Die Landmaschinenhersteller Krone aus Spelle und Lemken aus dem Kreis Wesel testen modernste Sensortechnik für die Bodenbearbeitung. Dazu führen sie Versuchsreihen auf einem Testfeld in Osnabrück durch. Dort sind Laserscanner, Stereokameras, Time-of-Flight-Kameras, Ultraschall und Radar unter Realbedingungen im Praxistest.
Ziel: Genauigkeit und Verlässlichkeit verbessern
Ziel dabei ist noch mehr Genauigkeit und Verlässlichkeit für die Landmaschinen der Zukunft. Auf der Basis von Künstlicher Intelligenz verrichten sie ihre Arbeit automatisiert. Im Test wird ein Trägerwagen exakt und reproduzierbar entlang eines Schienenparcours durch das Feld geführt. Zusammen mit den Metadaten der Erhebungen, wie Wetterbedingungen oder Tageszeit, liefern die Rohdaten die nötige Datenbasis für eine Steuerung auf Basis von Algorithmen.
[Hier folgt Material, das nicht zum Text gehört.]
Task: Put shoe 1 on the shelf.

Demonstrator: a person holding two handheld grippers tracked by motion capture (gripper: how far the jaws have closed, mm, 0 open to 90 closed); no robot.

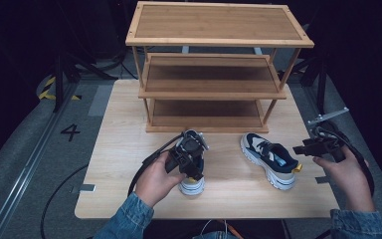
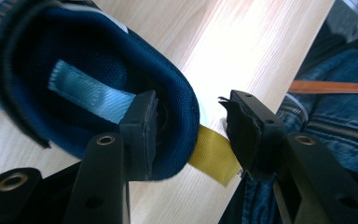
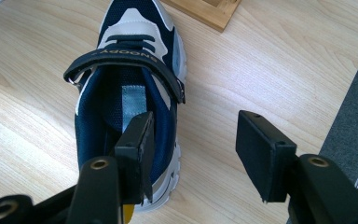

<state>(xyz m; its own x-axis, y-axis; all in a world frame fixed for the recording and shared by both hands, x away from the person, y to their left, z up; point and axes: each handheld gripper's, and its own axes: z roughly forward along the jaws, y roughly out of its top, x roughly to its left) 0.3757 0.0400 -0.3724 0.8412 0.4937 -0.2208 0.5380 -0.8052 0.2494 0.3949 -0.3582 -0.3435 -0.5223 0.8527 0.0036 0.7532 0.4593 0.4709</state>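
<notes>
Rack (image 1: 219,74): beyond both grippers, three bare shelves; we judge the shoes are bound for it, so it stands open-fronted toward us.
Table (image 1: 129,149): under both tools, carrying rack and shoes.
Right shoe (image 1: 270,158): just left of our right gripper (image 1: 298,149), toe toward the rack. In the right gripper view one jaw hovers over its opening (image 3: 121,116), the other out over bare wood; jaws apart, gripping nothing.
Left shoe (image 1: 193,180): beneath our left gripper (image 1: 191,149). One jaw sits inside the heel collar (image 2: 168,93), the other outside; jaws apart, straddling the collar for a heel grip, we judge.
Yellow tab (image 2: 212,156): between the left jaws.
Hidden: most of the left shoe under hand and tool from above; its toe is cut off up close.
</notes>
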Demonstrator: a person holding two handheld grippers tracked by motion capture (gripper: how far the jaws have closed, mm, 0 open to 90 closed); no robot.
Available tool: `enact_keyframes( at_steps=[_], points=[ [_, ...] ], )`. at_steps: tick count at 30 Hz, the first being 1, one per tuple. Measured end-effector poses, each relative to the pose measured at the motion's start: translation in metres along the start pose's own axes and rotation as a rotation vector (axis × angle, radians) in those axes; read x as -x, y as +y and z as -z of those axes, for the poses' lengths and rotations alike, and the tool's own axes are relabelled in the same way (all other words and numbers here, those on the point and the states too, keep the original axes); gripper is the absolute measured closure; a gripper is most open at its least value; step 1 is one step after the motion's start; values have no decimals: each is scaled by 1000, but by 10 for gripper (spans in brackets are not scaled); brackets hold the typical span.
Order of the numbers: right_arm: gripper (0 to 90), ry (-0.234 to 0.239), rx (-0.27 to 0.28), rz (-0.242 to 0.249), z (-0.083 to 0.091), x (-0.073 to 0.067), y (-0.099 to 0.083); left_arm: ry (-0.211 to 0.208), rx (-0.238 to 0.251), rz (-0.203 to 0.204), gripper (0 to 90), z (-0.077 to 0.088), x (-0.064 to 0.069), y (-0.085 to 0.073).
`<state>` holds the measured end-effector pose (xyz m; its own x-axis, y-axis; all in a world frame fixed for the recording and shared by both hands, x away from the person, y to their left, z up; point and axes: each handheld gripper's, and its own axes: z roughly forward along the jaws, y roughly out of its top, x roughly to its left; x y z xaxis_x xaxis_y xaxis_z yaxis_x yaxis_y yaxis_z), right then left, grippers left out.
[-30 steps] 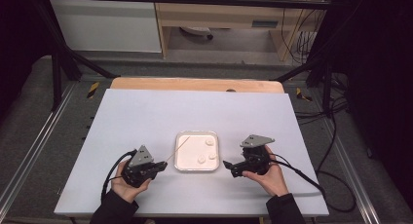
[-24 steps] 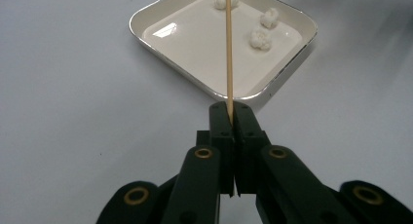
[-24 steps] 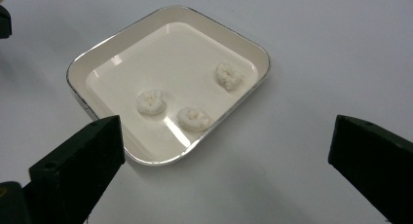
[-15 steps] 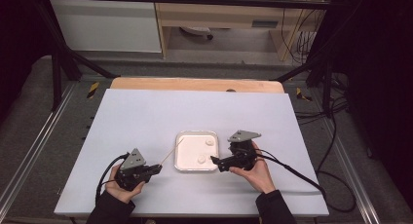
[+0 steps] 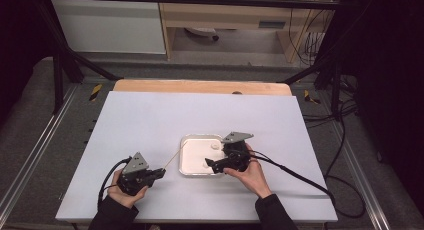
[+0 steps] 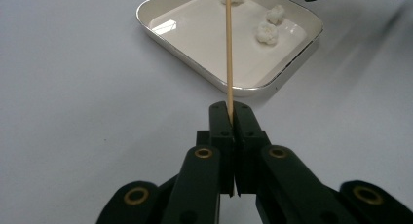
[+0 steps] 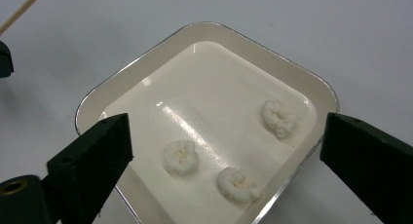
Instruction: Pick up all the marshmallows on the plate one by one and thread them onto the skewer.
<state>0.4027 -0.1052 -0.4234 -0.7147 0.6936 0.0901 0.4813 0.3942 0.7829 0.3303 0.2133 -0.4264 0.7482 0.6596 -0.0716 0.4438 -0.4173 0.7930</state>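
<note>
White rectangular table top (image 5: 150, 120), biggest item, carries everything else. Shallow white square tray with a metal rim (image 5: 186, 162) sits near the table's front centre, between the 2 grippers.

Left gripper (image 5: 159, 173) is at the front left of the table, held in the person's left hand (image 5: 122, 190), pointing toward the tray. Its jaws are fully closed, clamped on the thin wooden skewer (image 6: 229, 58). In the left gripper view the skewer runs straight out from the jaw tips, over the tray's near rim and above the tray floor. In the high view it slants from the gripper up toward the tray's left edge.

Right gripper (image 5: 210, 164) is over the tray's right part, in the person's right hand (image 5: 252, 176), pointing left. Its jaws are wide apart and have just been closing slightly; nothing is between the pads. In the right gripper view the jaws straddle the tray from above.

3 small white puffy pieces (image 7: 180, 157) lie on the tray floor: 2 close together, the 3rd apart near the rim. None touches either gripper.
</note>
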Motion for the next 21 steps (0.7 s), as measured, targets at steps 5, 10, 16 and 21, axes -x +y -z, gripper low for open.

Fördergeld vom Bundeslandwirtschaftsministerium
Damit bildet das Projekt eine wichtige Brücke, um den Stand der Grundlagenforschung auf die praktischen Bedürfnisse der Agrarbranche zu übertragen und künftige Zertifizierungsprozesse anzustoßen. Das Bundeslandwirtschaftsministerium fördert das Projekt, an dem auch die Hochschule Osnabrück beteiligt ist. 430.000 Euro sind bewilligt.